• [Exercise instructions]
A faithful copy of the listing below is needed, with its pictures left out.

• [Source material]
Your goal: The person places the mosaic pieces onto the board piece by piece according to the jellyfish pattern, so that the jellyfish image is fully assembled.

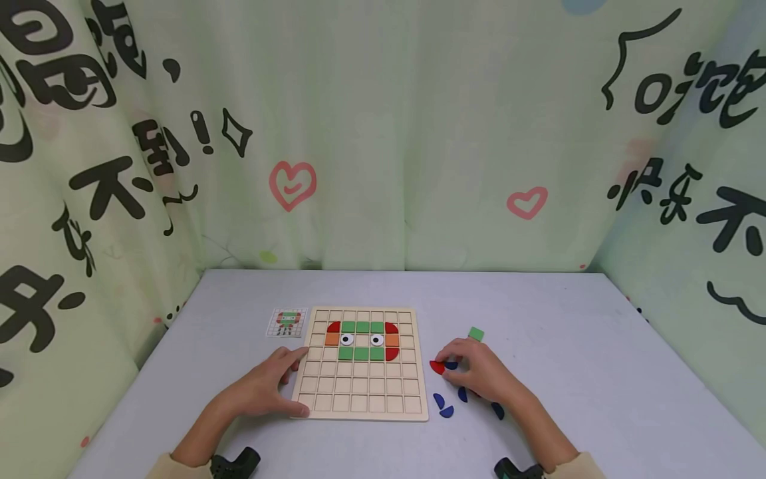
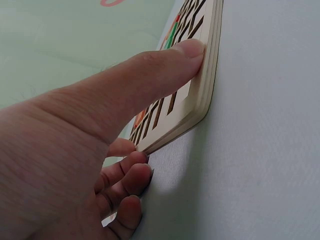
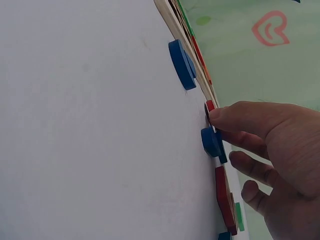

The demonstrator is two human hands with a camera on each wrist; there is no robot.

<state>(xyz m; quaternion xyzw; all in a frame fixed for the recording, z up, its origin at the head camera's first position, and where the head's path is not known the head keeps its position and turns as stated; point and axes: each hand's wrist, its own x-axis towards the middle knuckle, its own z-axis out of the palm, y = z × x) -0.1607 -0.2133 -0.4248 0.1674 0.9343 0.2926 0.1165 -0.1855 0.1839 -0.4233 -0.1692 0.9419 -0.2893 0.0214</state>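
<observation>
A wooden grid board (image 1: 362, 402) lies flat, with green, red and orange pieces and two eye pieces (image 1: 377, 340) set in its upper part. My left hand (image 1: 260, 386) rests at its left edge. The left thumb (image 2: 190, 48) lies straight on the near corner, and the index fingertip touches farther up that edge. Right of the board, my right hand (image 1: 479, 366) pinches a small red round-edged piece (image 1: 437, 367) between thumb and index finger. Blue half-round pieces (image 1: 446, 412) lie around that hand. A green square (image 1: 475, 333) lies just beyond its knuckles.
A small picture card (image 1: 288, 322) with a gridded figure lies left of the board's far corner. Another red piece (image 3: 225, 200) lies below the right hand in the right wrist view. A printed curtain (image 1: 371, 133) surrounds the white table (image 1: 538, 306) at the back and sides.
</observation>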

• [Answer for this exercise]
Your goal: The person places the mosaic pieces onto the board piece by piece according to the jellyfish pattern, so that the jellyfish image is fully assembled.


The demonstrator is two human hands with a camera on each wrist; there is no robot.

<state>(xyz m; quaternion xyzw; all in a frame fixed for the recording, z up, its origin at the head camera's first position, and where the head's path is not known the head keeps its position and turns as stated; point and axes: each hand's wrist, its own x-axis towards the middle knuckle, its own z-axis out of the palm, y = z × x) -0.1607 -0.2133 -0.4248 0.1674 0.9343 0.2926 0.1165 -0.1855 0.1839 -0.4233 -0.1692 0.9419 -0.2893 0.0214</state>
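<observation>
A wooden grid board (image 1: 362, 402) lies flat, with green, red and orange pieces and two eye pieces (image 1: 377, 340) set in its upper part. My left hand (image 1: 260, 386) rests at its left edge. The left thumb (image 2: 190, 48) lies straight on the near corner, and the index fingertip touches farther up that edge. Right of the board, my right hand (image 1: 479, 366) pinches a small red round-edged piece (image 1: 437, 367) between thumb and index finger. Blue half-round pieces (image 1: 446, 412) lie around that hand. A green square (image 1: 475, 333) lies just beyond its knuckles.
A small picture card (image 1: 288, 322) with a gridded figure lies left of the board's far corner. Another red piece (image 3: 225, 200) lies below the right hand in the right wrist view. A printed curtain (image 1: 371, 133) surrounds the white table (image 1: 538, 306) at the back and sides.
</observation>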

No more output will be added to the exercise.